Tidak ada ekspetasi, cuma penasaran sebelum menonton film Bumi Manusia. Seperti tulisan sebelumnya. "Menakar Bumi Manusia dengan Kartini". Apresiasi dan salut buat Hanung Bramantyo yang berhasil menyampaikan pesan seperti yang ada di dalam cerita aslinya.
Mengharap kompleksitas cerita aslinya kedalam sebuah film jelas tidak mungkin karena keterbatasan durasi. Tapi ada beberapa jenis penonton yang berharap setiap adegannya setia dengan cerita aslinya. Â Buat yang belum pernah membaca cerita aslinya. Film ini bisa dinikmati dengan alur ceritanya mengalir dan tertata rapi. Membuat betah selama 3 jam duduk menikmati semua adegannya mulai awal sampai akhir.
Tapi buat yang sudah berulang kali membaca salah satu Tetralogi Buru Karya Pramoedya Ananta Toer ini. Memori ini seakan dipaksa untuk menggali imajinasi yang lahir saat membaca text seperti di cerita aslinya. Hingga muncul pertanyaan, apa benar ya adegan di film seperti yang digambarkan di cerita aslinya?

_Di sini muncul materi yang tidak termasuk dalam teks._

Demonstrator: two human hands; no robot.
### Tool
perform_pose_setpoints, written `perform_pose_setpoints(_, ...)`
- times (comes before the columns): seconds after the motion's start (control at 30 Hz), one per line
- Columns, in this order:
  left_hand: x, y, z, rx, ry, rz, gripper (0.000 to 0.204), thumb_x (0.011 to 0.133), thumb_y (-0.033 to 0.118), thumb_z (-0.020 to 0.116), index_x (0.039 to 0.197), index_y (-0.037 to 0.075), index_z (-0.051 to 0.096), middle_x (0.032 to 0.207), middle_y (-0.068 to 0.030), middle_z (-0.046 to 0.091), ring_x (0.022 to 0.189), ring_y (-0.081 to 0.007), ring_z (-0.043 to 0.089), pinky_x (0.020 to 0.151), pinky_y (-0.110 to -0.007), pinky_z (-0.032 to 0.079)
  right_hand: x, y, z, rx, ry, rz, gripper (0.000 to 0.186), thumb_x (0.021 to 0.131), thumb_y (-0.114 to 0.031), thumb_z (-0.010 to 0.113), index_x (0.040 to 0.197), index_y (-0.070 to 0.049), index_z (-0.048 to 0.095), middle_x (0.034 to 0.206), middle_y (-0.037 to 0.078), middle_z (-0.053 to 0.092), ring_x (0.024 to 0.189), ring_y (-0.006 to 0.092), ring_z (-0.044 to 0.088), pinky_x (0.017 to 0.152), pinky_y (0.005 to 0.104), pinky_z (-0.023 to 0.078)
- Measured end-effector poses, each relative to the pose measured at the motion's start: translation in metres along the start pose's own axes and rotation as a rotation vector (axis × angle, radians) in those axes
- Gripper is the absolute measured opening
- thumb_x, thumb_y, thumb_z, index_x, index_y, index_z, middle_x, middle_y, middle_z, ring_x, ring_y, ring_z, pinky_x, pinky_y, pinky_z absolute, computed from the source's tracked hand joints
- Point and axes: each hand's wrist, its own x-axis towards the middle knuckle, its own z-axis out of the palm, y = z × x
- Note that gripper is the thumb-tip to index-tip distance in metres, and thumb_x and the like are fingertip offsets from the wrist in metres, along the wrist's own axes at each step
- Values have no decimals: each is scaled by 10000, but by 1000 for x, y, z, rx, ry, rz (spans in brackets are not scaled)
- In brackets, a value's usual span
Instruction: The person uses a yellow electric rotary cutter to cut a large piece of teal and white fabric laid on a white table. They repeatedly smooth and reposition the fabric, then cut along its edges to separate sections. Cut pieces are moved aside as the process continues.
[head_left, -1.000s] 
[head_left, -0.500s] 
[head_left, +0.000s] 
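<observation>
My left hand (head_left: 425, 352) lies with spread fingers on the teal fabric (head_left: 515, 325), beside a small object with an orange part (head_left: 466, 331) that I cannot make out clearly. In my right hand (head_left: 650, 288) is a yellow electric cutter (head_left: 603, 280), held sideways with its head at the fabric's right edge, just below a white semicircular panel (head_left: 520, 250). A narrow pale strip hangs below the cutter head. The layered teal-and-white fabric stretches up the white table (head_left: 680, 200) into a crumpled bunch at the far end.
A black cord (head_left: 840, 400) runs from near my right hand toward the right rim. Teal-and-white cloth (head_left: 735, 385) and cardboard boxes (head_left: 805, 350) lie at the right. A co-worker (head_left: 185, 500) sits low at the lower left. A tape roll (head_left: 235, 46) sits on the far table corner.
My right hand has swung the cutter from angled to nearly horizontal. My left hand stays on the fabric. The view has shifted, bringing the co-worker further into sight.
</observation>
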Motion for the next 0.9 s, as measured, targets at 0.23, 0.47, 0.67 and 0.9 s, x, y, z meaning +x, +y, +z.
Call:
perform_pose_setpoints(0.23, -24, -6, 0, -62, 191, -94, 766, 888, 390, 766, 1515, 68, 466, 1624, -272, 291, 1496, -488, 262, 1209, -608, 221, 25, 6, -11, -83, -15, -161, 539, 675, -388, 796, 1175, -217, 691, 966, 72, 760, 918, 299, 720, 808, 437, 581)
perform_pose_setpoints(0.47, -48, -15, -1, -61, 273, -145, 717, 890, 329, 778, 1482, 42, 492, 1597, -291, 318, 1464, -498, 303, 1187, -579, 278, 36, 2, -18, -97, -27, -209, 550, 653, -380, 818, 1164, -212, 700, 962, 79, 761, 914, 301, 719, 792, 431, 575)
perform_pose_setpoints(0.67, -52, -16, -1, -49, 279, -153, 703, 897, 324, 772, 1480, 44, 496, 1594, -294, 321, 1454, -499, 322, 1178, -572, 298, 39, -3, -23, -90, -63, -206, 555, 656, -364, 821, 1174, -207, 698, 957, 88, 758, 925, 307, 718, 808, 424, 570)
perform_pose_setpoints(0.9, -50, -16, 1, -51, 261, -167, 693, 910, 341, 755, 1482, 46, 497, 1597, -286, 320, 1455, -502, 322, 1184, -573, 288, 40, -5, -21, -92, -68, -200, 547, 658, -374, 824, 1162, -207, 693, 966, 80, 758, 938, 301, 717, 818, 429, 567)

Saat penonton keluar dari gedung bioskop, beragam ekspresi dan komentar yang muncul. Umumnya bahagia sekaligus sedih dengan cerita roman dengan latar belakang sejarah Indonesia di jaman kolonial ini.  Saya juga rasakan hal yang sama, tapi tidaklah lama karena berganti dengan banyaknya  pertanyaan yang memaksa saya untuk membaca lagi cerita aslinya untuk yang kesekian kalinya.
Catatan ini untuk menjawab pertanyaan-pertanyaan tentang perbedaan adegan di film Bumi Manusia dengan cerita aslinya. Sebenarnya perbedaan ini tidak mempengaruhi inti cerita. Saya tidak bilang adegan di film tidak akurat, karena baru sekali nonton filmnya. Bisa jadi memori ini yang terbatas dalam mengingat setiap adegan di filmnya. Atau saya yang terlalu lepas dalam berimajinasi saat membaca cerita aslinya.
Inilah perbedaan Bumi Manusia dengan cerita aslinya :
1. Teman sekolah ELS yang mencubit dan membuatnya berteriak, sehingga gurunya marah lalu teman-teman sekelasnya memanggil Minke. Di film teman yang sebangku itu adalah anak laki-laki. Di novel anak perempuan.
2. Ciuman pertama Minke ke Annelis di film di tepi rawa. Di novel saat Minke menangkap Annelis yang mengikutinya melompat selokan.
3. Adegan Nyai Ontosoroh meminta Minke mencium Annelies. Di film, Minke yang diminta menghampiri Annelies. Di novelnya, Annelies yang diminta mendekati Minke.
4. Perbincangan Minke dengan Jean Marais yang sedang melukis dirinya sendiri saat menjadi serdadu kompeni. Di film lokasinya di pantai. Di novelnya lokasi di bengkel Jean Marais.